TO DO: Check each line of the material below for "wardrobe". Report how many have it, with no other words.

_____

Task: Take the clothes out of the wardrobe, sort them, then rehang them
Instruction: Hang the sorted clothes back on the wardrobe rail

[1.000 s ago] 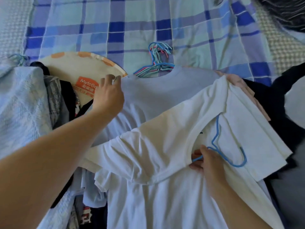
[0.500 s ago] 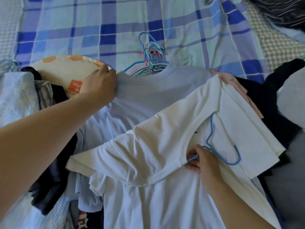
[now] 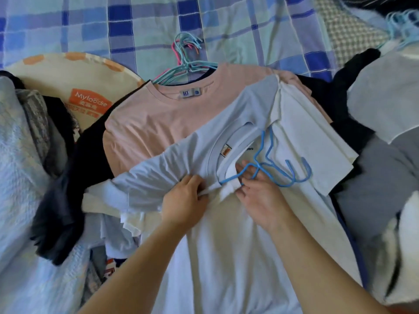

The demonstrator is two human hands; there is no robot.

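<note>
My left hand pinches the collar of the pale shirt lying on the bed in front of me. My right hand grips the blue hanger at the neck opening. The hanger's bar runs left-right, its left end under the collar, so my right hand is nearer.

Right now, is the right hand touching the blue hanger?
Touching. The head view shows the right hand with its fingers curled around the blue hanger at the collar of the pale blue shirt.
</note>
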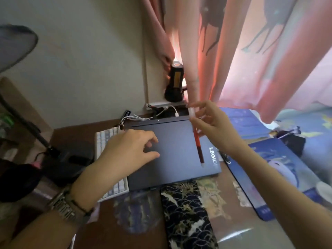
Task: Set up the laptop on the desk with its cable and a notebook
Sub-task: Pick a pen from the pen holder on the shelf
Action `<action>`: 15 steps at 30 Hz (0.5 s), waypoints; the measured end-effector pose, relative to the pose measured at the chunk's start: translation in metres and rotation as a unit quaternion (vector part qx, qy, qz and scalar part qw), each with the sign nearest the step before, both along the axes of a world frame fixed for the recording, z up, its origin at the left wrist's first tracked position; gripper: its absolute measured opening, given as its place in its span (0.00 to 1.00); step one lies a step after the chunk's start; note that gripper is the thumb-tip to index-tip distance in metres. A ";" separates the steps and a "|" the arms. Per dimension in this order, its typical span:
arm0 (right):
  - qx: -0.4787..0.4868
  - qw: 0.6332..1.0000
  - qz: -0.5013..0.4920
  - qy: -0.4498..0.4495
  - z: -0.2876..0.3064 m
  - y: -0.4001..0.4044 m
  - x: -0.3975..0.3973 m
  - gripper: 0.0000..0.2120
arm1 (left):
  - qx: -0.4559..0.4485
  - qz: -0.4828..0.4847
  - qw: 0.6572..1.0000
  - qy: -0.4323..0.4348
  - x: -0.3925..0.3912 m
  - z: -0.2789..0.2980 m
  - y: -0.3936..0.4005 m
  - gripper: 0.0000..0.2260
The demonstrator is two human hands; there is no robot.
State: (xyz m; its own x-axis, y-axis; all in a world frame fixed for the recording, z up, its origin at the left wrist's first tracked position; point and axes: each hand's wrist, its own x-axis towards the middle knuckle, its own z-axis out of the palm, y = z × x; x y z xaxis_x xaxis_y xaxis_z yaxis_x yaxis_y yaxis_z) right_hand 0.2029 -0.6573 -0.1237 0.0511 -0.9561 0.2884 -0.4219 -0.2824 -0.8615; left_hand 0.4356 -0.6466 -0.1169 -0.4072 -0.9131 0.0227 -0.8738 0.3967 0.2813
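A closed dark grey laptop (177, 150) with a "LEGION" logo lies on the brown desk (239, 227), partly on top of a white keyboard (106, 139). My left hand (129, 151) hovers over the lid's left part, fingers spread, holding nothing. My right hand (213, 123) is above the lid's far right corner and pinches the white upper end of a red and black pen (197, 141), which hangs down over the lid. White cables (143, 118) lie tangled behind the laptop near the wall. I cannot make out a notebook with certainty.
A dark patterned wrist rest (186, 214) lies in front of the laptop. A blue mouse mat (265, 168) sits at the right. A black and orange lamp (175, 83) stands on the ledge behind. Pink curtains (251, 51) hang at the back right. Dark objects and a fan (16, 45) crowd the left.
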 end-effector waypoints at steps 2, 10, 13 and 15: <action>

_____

OUTPUT FOR THIS EXERCISE: 2